:: Task requirements ::
Transcribe each entry so that it matches the original exactly.

:: Supplied material ::
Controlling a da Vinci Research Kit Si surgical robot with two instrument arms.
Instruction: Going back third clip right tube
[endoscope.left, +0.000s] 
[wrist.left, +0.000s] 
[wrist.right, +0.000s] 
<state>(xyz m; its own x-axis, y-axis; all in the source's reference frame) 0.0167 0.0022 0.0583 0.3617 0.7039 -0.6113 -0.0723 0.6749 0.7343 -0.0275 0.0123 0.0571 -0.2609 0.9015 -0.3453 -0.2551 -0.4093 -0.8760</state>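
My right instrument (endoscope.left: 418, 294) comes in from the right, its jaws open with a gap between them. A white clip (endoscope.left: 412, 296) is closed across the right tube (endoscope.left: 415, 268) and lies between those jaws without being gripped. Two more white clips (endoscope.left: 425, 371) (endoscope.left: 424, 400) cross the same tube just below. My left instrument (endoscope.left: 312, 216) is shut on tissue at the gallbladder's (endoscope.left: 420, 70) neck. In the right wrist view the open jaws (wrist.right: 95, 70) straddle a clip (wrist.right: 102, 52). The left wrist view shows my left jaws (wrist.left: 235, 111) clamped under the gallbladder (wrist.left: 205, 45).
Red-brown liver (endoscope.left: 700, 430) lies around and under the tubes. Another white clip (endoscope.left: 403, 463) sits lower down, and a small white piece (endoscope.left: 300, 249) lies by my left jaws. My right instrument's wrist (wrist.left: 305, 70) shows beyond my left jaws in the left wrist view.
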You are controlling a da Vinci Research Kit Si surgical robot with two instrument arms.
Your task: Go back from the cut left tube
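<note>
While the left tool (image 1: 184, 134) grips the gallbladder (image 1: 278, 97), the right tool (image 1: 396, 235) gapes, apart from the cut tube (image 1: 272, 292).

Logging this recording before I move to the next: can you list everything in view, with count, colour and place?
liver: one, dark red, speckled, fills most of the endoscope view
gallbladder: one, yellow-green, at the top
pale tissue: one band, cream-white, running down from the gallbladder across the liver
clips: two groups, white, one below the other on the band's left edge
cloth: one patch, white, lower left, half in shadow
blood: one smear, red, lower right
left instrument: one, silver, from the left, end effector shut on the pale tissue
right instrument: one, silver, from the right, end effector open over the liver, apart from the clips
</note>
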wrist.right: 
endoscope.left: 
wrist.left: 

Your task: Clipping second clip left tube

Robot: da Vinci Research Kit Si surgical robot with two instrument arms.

:: Result of the exercise ::
Controlling a da Vinci Research Kit Si surgical robot with two instrument arms.
Instruction: Going back third clip right tube
[endoscope.left, +0.000s] 
[wrist.left, +0.000s] 
[wrist.right, +0.000s] 
<state>(xyz m; its own x-axis, y-axis; all in the source's reference frame) 0.0167 0.0022 0.0583 0.3617 0.7039 -0.6113 -0.0723 0.6749 0.7343 -0.0275 0.0123 0.0571 -0.2609 0.9015 -0.3453 -0.2551 -0.4093 -0.8760</state>
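My right instrument (endoscope.left: 418, 294) comes in from the right, its jaws open with a gap between them. A white clip (endoscope.left: 412, 296) is closed across the right tube (endoscope.left: 415, 268) and lies between those jaws without being gripped. Two more white clips (endoscope.left: 425, 371) (endoscope.left: 424, 400) cross the same tube just below. My left instrument (endoscope.left: 312, 216) is shut on tissue at the gallbladder's (endoscope.left: 420, 70) neck. In the right wrist view the open jaws (wrist.right: 95, 70) straddle a clip (wrist.right: 102, 52). The left wrist view shows my left jaws (wrist.left: 235, 111) clamped under the gallbladder (wrist.left: 205, 45).
Red-brown liver (endoscope.left: 700, 430) lies around and under the tubes. Another white clip (endoscope.left: 403, 463) sits lower down, and a small white piece (endoscope.left: 300, 249) lies by my left jaws. My right instrument's wrist (wrist.left: 305, 70) shows beyond my left jaws in the left wrist view.
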You are controlling a da Vinci Research Kit Si surgical robot with two instrument arms.
Your task: Go back from the cut left tube
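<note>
While the left tool (image 1: 184, 134) grips the gallbladder (image 1: 278, 97), the right tool (image 1: 396, 235) gapes, apart from the cut tube (image 1: 272, 292).

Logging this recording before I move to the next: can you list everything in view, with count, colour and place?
liver: one, dark red, speckled, fills most of the endoscope view
gallbladder: one, yellow-green, at the top
pale tissue: one band, cream-white, running down from the gallbladder across the liver
clips: two groups, white, one below the other on the band's left edge
cloth: one patch, white, lower left, half in shadow
blood: one smear, red, lower right
left instrument: one, silver, from the left, end effector shut on the pale tissue
right instrument: one, silver, from the right, end effector open over the liver, apart from the clips
</note>
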wrist.right: 
endoscope.left: 
wrist.left: 

Your task: Clipping second clip left tube

Robot: da Vinci Research Kit Si surgical robot with two instrument arms.

The response is finished, and the exercise is complete.